[Directions]:
Reproduce the data in full, exactly as given, leaving images out.

[Dataset excerpt]:
===============
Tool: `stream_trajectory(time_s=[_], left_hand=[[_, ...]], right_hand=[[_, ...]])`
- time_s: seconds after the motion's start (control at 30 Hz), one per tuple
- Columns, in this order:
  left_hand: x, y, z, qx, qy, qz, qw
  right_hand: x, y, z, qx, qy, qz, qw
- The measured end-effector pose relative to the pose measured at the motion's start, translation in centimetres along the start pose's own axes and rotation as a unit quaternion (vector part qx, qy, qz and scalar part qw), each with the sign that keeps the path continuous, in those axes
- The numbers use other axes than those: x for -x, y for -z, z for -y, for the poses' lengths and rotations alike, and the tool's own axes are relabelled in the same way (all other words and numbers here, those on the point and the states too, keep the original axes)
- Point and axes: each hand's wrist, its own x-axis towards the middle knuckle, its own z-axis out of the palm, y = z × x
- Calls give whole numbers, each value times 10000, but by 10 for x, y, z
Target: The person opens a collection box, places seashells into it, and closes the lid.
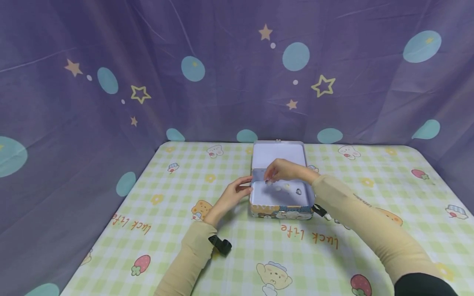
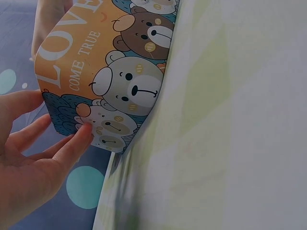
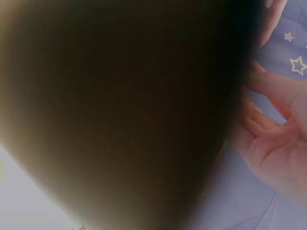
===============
[Response to the exercise]:
Tool: `stream_trajectory(time_s=[_], left_hand=[[_, ...]], right_hand=[[_, ...]])`
- time_s: seconds after the motion's start (control at 30 Hz), one per tuple
- Columns, in this order:
  left_hand: x, y, z, qx, qy, qz, qw
  right_hand: x, y, z, qx, qy, qz, qw
- The measured end-effector pose relative to the pose measured at the motion's start, translation in centimetres along the start pose's own axes and rotation as a unit quaternion (vector part qx, qy, qz and scalar part qw), each with the sign that keeps the path continuous, in those axes
- The numbers use other axes than those: x for -x, y for -z, z for -y, for the poses' lengths and rotations alike, and the tool's own axes are relabelled in the same way (all other words and numbers here, those on the point and the states too, keep the original axes)
- Point and axes: each hand's wrist, its own x-axis towards the middle knuckle, its own z-axis out of the palm, y = z × x
- Calls give whole numbers, each value times 10000, but by 10 for x, y, z
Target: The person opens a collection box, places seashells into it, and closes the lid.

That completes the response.